Essência…

20230731_163119Não sei dizer que cheiro eu tinha ao nascer. Refiro-me aos momentos seguintes ao parto, antes de ser banhado pelas gotas de suor e lágrimas que marcaram meu primeiro abraço. Antes de ser contaminado pelas fragrâncias genéricas de Johnson’s e Pampers. Antes de começar a envelhecer. Quem poderia descrevê-lo, entretanto, limitou-se a nomeá-lo. Eu tinha cheiro de filho.

Os odores da infância ainda me são caros. Lembro-me dos perfumes de terra batida, de grama orvalhada, de café recém-coado, de gravetos queimando no fogão a lenha, do ovo quente que nunca consegui abrir sem deixar que a gema escorresse. Lembro-me do bálsamo que emanava do mingau de Maizena a borbulhar na panela de barro, dos aromas da torta de abacaxi que findava os almoços de domingo e do capelete à bolonhesa que precedia os ovos de chocolate. Minha infância tinha cheiro de mesa posta.

O calendário trouxe consigo ranços do inverno. O Sono Leve que costumava me aquecer nas noites frias mal conseguia barrar o Minuano, cada vez mais hábil em encontrar frestas na alma. Meu olfato perdeu-se entre as geadas, e fedor era só o que eu sentia ao abrir a porta que dava para a rua. Fechei a janela em busca dos olores que me aquietavam, mas – àquela altura – a panela de barro jazia no fundo do armário. Minha adolescência tinha cheiro de saudade.

Dizem que não há mau cheiro que dure para sempre. Ou talvez o faro seja apenas reflexo do que cada um é capaz de exalar. Fato é que acabei me apaixonando por novos aromas, alguns tão característicos quanto o perfume de uma rosa, tão nítidos quanto o quase sabor do alecrim, tão singulares quanto o ambiente de uma loja de chás. Outros, bem mais complexos, só eu seria capaz de decifrar: o odor único de uma casa em Londres, a olência de suores e salivas que se misturam madrugada adentro, a fragrância (sim, ela existe) de uma obra concluída. Minha juventude tinha cheiro de descoberta.

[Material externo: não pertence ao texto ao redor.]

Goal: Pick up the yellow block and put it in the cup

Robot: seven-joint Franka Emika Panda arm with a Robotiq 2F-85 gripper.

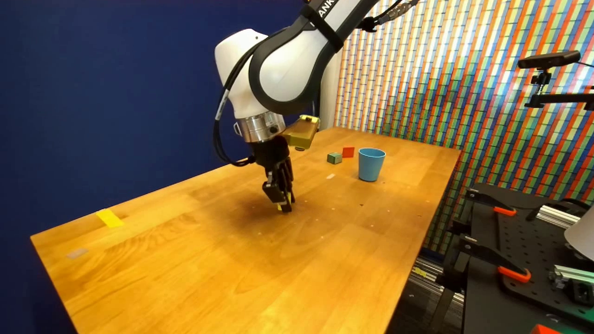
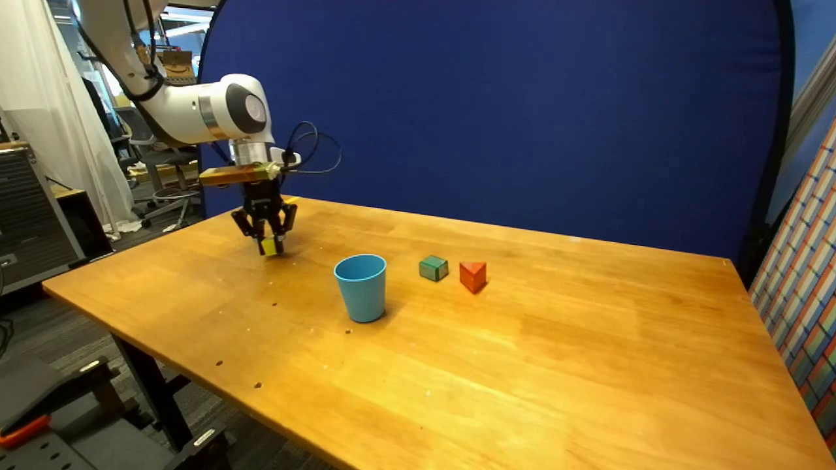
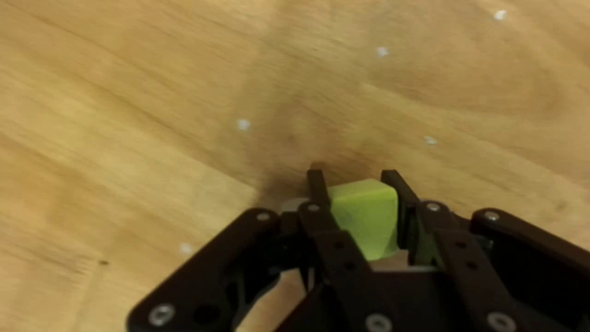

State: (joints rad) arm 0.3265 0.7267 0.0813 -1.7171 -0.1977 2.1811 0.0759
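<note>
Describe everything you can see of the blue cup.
The blue cup is plain, round and handleless, wider at its open rim than at its base, with smooth walls that look like plastic. It stands upright on the wooden table, apart from the green block; nothing else touches it. In an exterior view part of its inner wall shows, also blue, but the bottom inside is hidden.

Premises appear to be a robotics lab. Noted: a robot arm (image 1: 290, 69) over a wooden surface (image 2: 588, 385), blue backdrop (image 2: 496, 117), mounted camera (image 1: 550, 60), clamps (image 1: 514, 274), perforated board (image 1: 517, 236); background, office chair (image 2: 166, 157).
</note>
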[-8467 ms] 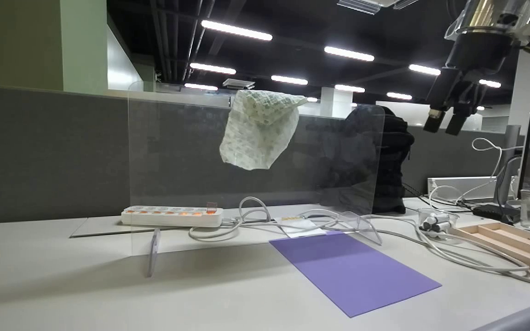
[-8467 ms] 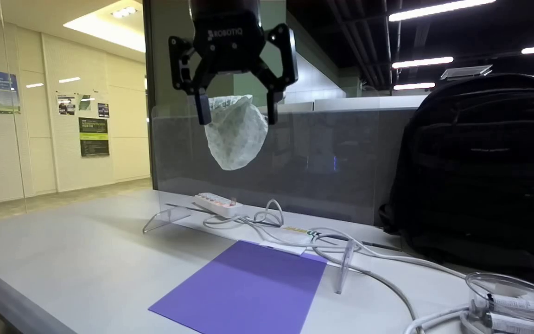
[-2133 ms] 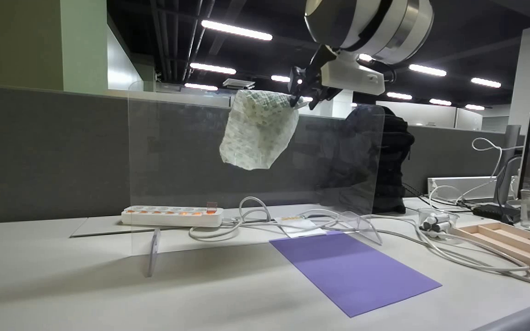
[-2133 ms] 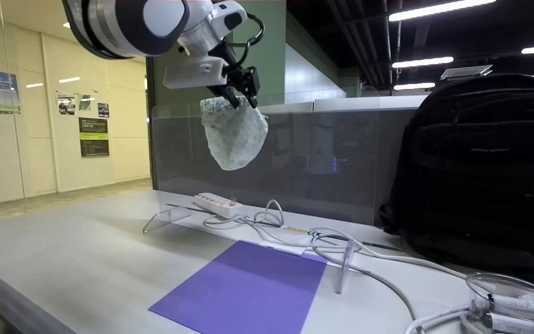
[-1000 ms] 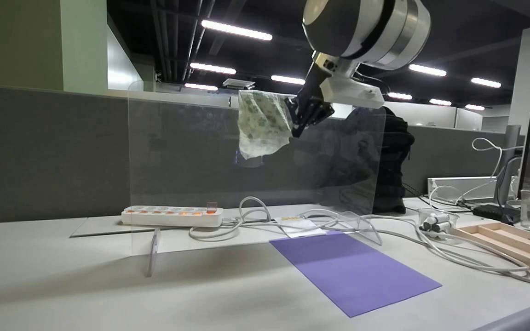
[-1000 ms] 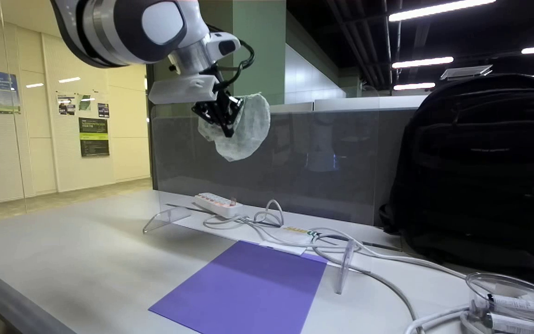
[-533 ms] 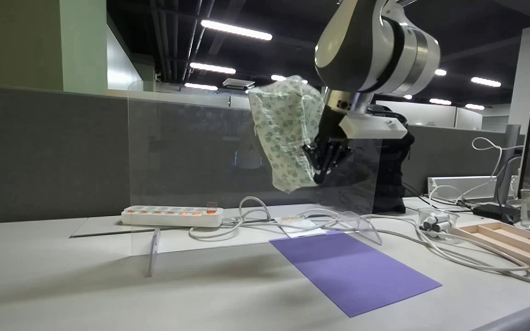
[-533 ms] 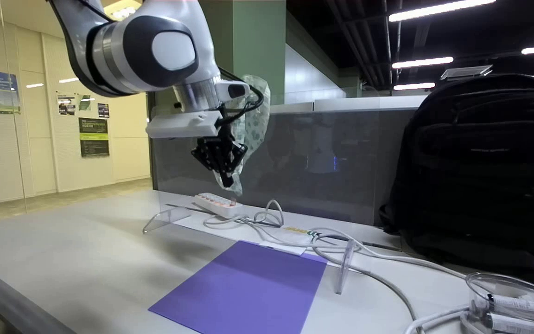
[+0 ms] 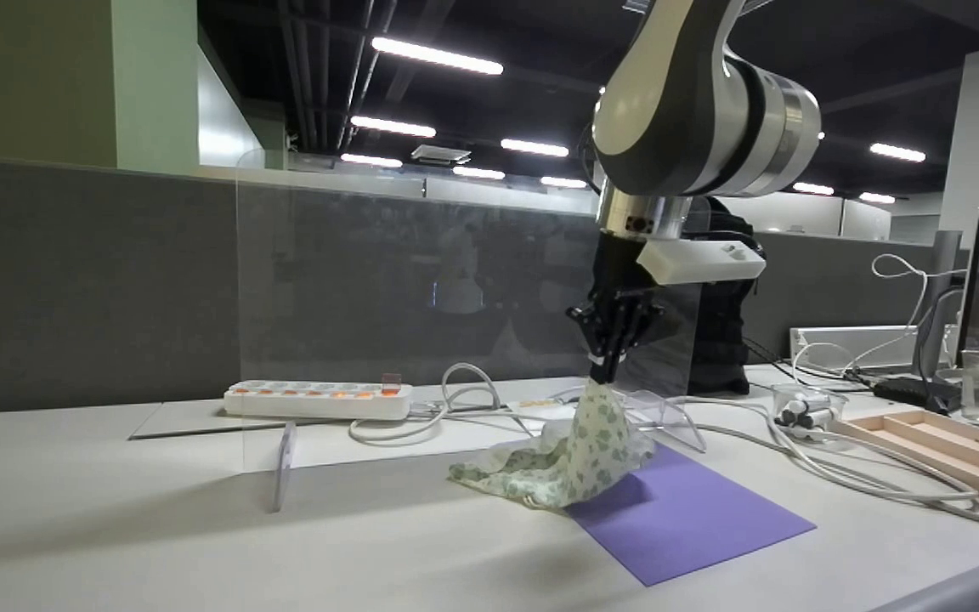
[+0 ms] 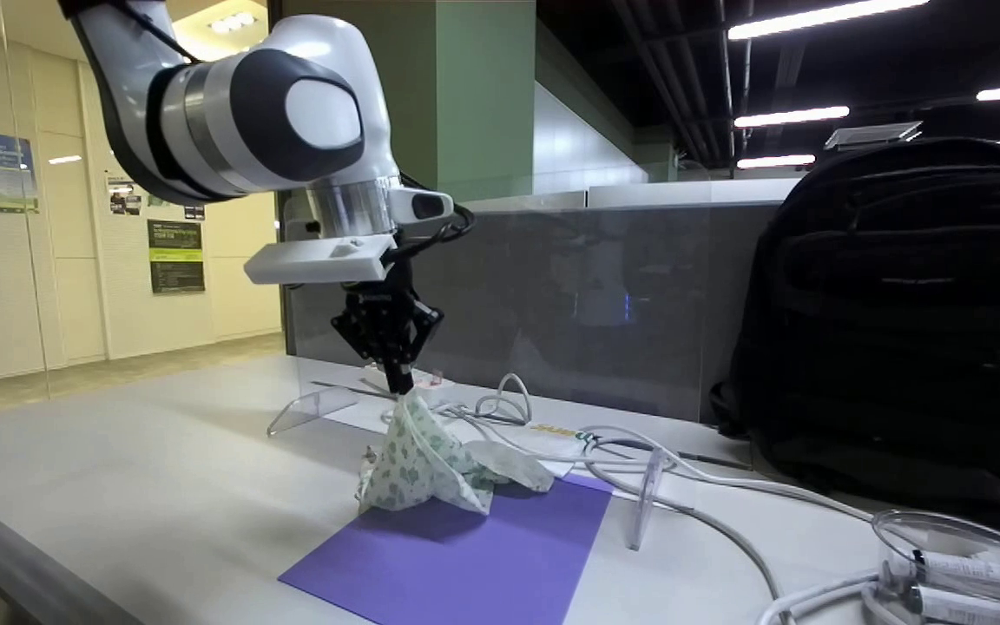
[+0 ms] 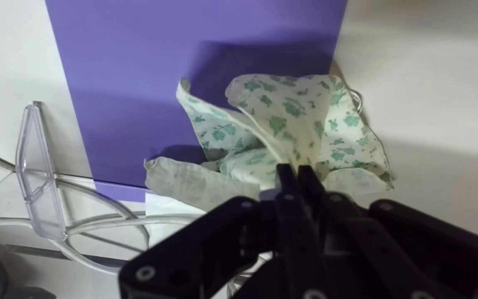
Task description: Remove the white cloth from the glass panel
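Observation:
The white cloth (image 9: 598, 446), printed with green leaves, lies bunched on the table and partly over the purple sheet (image 9: 689, 527). One part of the cloth (image 10: 409, 464) rises in a peak to my gripper (image 10: 402, 388). In the wrist view, a thin slit parts the fingertips of my gripper (image 11: 295, 168), and the peak of the cloth (image 11: 282, 112) runs up between them. Behind the cloth stands the upright glass panel (image 9: 353, 280), its top edge bare in both exterior views. Folds hide the far side of the cloth.
Clear feet (image 9: 284, 467) prop the panel. Behind it are a white power strip (image 9: 315, 401) and loose cables (image 10: 500, 399). A black backpack (image 10: 899, 330) stands beside the panel. A clear cup with batteries (image 9: 806, 412) and a wooden tray (image 9: 948, 459) are to one side.
The cloth has come off the panel's top edge and down onto the table and purple sheet. My gripper has moved down with it, and its fingers now point straight down.

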`<state>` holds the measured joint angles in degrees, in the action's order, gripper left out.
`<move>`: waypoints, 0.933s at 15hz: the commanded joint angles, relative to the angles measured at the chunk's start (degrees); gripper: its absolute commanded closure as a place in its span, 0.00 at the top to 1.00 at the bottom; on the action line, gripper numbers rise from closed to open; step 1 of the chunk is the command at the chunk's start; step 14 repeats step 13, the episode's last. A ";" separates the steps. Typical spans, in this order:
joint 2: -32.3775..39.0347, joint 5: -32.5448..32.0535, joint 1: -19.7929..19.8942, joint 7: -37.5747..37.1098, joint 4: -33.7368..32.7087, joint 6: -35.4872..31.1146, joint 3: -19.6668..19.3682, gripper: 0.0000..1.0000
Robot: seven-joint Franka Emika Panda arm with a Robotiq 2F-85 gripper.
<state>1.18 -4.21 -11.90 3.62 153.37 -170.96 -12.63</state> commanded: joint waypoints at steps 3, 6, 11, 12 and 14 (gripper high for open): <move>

Há quem meça o tempo pelos aromas experimentados ao longo dos anos. Meu olfato jamais foi apurado a tal ponto. Além do mais, meu roteiro não teria sido o mesmo sem o auxílio da visão, da audição, do paladar, do tato. Ah, o tato… Mas os cheiros continuam marcantes no meu dia a dia. Alguns são gatilhos para lágrimas – de alegria, tristeza, saudade. Outros são apenas ponteiros a me mostrar que o relógio da vida realmente não para. Há, por fim, os que sempre serão eternos: o bouquet de um Brunello repartido em 4 taças, o perfume de um caldeirão de estrogonofe, a efluência de um rio prestes a se encontrar com o mar, o cheiro de filho que – assim como minha mãe – não me atrevo a tentar descrever.